Толстой утверждает: Мопассан (чьим дарованием он всячески восхищался) изменил собственному гению именно будучи отравлен ложными и вульгарными теориями подобного свойства; тем не менее, Мопассан остался хорошим писателем в той степени, в какой — подобно Валааму, — желая изречь проклятие добродетели, все же не смог отвернуться от истины и добра — и добро незаметно привлекло писательскую душу, заставило Мопассана против собственной воли потянуться к истине. Талант — это зоркость, зоркость обнаруживает истину, а истина извечна и объективна.
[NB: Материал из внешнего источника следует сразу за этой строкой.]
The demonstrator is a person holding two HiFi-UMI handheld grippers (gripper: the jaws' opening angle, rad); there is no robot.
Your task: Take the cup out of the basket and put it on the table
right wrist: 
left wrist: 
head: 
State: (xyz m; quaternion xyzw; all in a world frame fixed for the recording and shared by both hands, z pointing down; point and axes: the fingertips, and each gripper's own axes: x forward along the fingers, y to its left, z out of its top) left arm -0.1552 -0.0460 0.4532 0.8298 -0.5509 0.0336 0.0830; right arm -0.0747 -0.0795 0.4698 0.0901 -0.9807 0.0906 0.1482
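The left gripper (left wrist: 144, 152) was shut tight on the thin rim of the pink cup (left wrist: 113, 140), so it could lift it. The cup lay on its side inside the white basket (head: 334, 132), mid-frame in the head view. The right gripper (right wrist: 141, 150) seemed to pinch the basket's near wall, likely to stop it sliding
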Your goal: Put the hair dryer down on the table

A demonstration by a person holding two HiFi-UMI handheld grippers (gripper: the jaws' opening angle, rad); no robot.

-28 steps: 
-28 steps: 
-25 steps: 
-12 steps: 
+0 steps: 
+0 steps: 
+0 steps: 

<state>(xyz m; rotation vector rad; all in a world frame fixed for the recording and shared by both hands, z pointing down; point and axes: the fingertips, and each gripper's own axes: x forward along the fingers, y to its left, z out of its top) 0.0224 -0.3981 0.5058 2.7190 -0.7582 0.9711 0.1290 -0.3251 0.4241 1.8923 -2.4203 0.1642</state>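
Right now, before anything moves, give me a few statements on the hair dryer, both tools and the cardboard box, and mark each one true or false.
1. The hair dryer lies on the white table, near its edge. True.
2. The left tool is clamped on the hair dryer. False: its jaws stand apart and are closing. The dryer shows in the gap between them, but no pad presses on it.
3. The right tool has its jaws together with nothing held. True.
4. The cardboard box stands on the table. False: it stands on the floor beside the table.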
Видеть истину в природе или в людских поступках, видеть ярко и живо, как умеет лишь гений (или простое человеческое существо, или дитя), а затем отрицать ее или хладнокровно искажать — неважно из каких соображений — чудовищно и противоестественно; это признак тяжело больного нрава.
Истину возможно обнаружить; следовать за нею значит быть добрым, душевно здоровым, гармоничным. Но вполне понятно, что наше общество лишено гармонии, общество не состоит из личностей, гармоничных внутренне. Устремления и желания образованного меньшинства — Толстой разделяет его на профессоров, баронов и банкиров — несовместимы с интересами большинства: мужиков и бедняков; обе стороны безразличны к умственным и нравственным ценностям другой, или насмехаются над ними. Даже те, кто, подобно Оленину, Пьеру, Нехлюдову и Левину, осознают, сколь никчемны ценности профессорские, баронские и банкирские, до какого нравственного падения довело их полученное ложное образование, — даже искренне кающиеся, невзирая на свои славянофильские повадки, не могут «опроститься» и смешаться с народной массой.
Ужели настолько растленны, что вовеки не смогут вернуть себе простоту душевную? Ужели настолько безнадежны? А не может ли статься так, что цивилизованные люди обрели (не исключено, что и открыли) некие собственные истины и духовные ценности, о коих варвары и дети не имеют ни малейшего понятия, и утратить или забыть которые цивилизованный человек просто не в силах, даже каким-нибудь немыслимым способом превратившись в мужика или в удалого казака с берегов Дона либо Терека? Этот вопрос — один из основных и самых мучительных для Толстого, к этому вопросу писатель возвращается вновь и вновь, обретая ответы все более противоречивые.